On at least two out of the tipping trips, I lent a sympathetic ear to someone with a problem or life struggle; one guy just had a family member killed in a car accident and another lady was having car troubles. Possibly pure coincidence, but I believe it pays to be friendly and kind to people.























I'm very happy driving for Uber and if you're not I would suggest doing it as a side hustle instead of full time.


----------



## Uberfunitis (Oct 21, 2016)

MadTownUberD said:


> Yesterday I think I set some kind of record, at least for me personally....my in-app tips were 22% of earnings! On a Wednesday!!! And that doesn't count the $5 cash tip I got from the 4:58 pm trip! As a % of trips, it was 40% (4/10) or 50% (5/10) if you include cash!!!
> 
> On at least two out of the tipping trips, I lent a sympathetic ear to someone with a problem or life struggle; one guy just had a family member killed in a car accident and another lady was having car troubles. Possibly pure coincidence, but I believe it pays to be friendly and kind to people.
> 
> ...


I do think there is a correlation between dependance on Uber and happiness. Those that do this as a side thing seem to enjoy it while those who do this to put food on their table are much more unhappy.


----------



## Uber Crack (Jul 19, 2017)

It IS crazy how some random night tips are cool and others jack diddly. I once wore a hobo jacket and made bank. I agree that there's no harm in being uber therapy for tips. You're driving anyway, might as well bring your A game in social skills.


----------



## MadTownUberD (Mar 11, 2017)

Uber Crack said:


> It IS crazy how some random night tips are cool and others jack diddly. I once wore a hobo jacket and made bank. I agree that there's no harm in being uber therapy for tips. You're driving anyway, might as well bring your A game in social skills.


What's a hobo jacket?

I just gave the guys at Mister Car Wash$3 out of the $5 tip I got yesterday. Because I am thankful and appreciative and it's Orthodox Holy Week .


----------



## 1.5xorbust (Nov 22, 2017)

Being a free lance psychologist can be helpful for my tips whether I wear a polo shirt or a wife beater.


----------



## Uber Crack (Jul 19, 2017)

MadTownUberD said:


> What's a hobo jacket?
> 
> I just gave the guys at Mister Car Wash$3 out of the $5 tip I got yesterday. Because I am thankful and appreciative and it's Orthodox Holy Week .

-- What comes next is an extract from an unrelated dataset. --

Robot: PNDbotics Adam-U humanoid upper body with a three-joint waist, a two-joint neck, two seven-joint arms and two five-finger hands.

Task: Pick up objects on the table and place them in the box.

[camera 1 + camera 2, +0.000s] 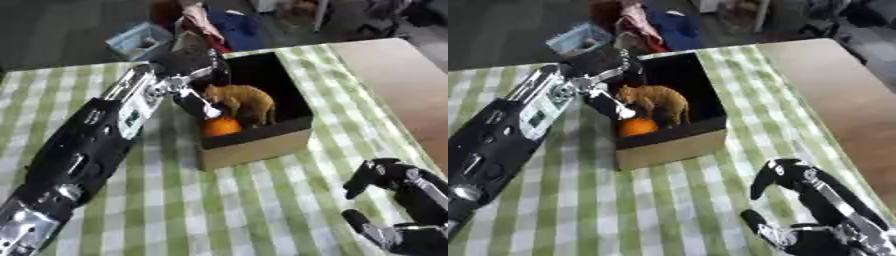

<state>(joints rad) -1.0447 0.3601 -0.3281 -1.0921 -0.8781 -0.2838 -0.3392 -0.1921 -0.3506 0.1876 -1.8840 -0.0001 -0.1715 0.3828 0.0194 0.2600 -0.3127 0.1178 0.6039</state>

A hobo jacket is some old jacket a hundred years old that a hobo might wear 



1.5xorbust said:


> Being a free lance psychologist can be helpful for my tips whether I wear a polo shirt or a wife beater.


----------



## 1rightwinger (Jul 13, 2015)

I would agree that more people are tipping in the last 6 months. I have been doing this part-time for 3 years and as far back as I have kept track I generally earn about 20% of my gross in tips each week. If I earn $300 I earned an extra $60 in tips whether it be cash or in app. It's not that everyone tips 20% because many don't but I get a lot of over tipers.

I've seen a lot of threads of people trying to pinpoint who tips and who doesn't tip and a lot of people complain about Millennials not tripping. I actually get a lot of tips from Millennials and college students. The other night some college kids gave me a $40 cash tip on a $25 surge ride the last about 5 minutes. Earlier that day a 25 year old couple gave me $10 cash for taking them to an airport that was also a surge ride. I've had a lot of college kids tip me $10.

A lot of people try to analyze this race tips in this race doesn't or men tip more than women or age groups or rich people don't tip Etc or whatever but the fact is it is very random.

the bottom line is classless jerks don't dip. People that are brought up properly tip.


----------



## upyouruber (Jul 24, 2017)

Uberfunitis said:


> I do think there is a correlation between dependance on Uber and happiness. Those that do this as a side thing seem to enjoy it while those who do this to put food on their table are much more unhappy.


Absolute nonsense!


----------



## Uberfunitis (Oct 21, 2016)

1rightwinger said:


> the bottom line is classless jerks don't dip. People that are brought up properly tip.


People who are brought up properly pay what is required, they may or may not pay tips as they are completely optional.


----------



## upyouruber (Jul 24, 2017)

Uberfunitis said:


> People who are brought up properly pay what is required, they may or may not pay tips as they are completely optional.


Its' also optional to conduct yourself in a dignified manner with respect and courtesy towards others. Guess your happy going about your life minus these qualities!


----------



## Kodyhead (May 26, 2015)

Tips can be earned, they are out there, and only requires a few big tips a night and don t get depressed when you don't get one. 

If you have never taken an uber as a rider I recommend taking $100 and taking a bunch of rides around town and ask the same questions. Or just look at your competition. At the end of the trips ask yourself if you can't give better answers than your competition lol

You only have to come up with answers to like 5-6 questions and have a complete of stories prepared.

Trust me it's not that hard to set yourself apart from the competition lol


----------



## Uberfunitis (Oct 21, 2016)

Kodyhead said:


> Tips can be earned, they are out there, and only requires a few big tips a night and don t get depressed when you don't get one.
> 
> If you have never taken an uber as a rider I recommend taking $100 and taking a bunch of rides around town and ask the same questions. Or just look at your competition. At the end of the trips ask yourself if you can't give better answers than your competition lol
> 
> ...


I agree you will get more tips doing what you suggest in making the service that you provide stand out from the competition. While a tip is not required value added services will help while complaining and raging does not help hell it might even hurt.


----------



## upyouruber (Jul 24, 2017)

Uberfunitis said:


> I agree you will get more tips doing what you suggest in making the service that you provide stand out from the competition. While a tip is not required value added services will help while complaining and raging does not help hell it might even hurt.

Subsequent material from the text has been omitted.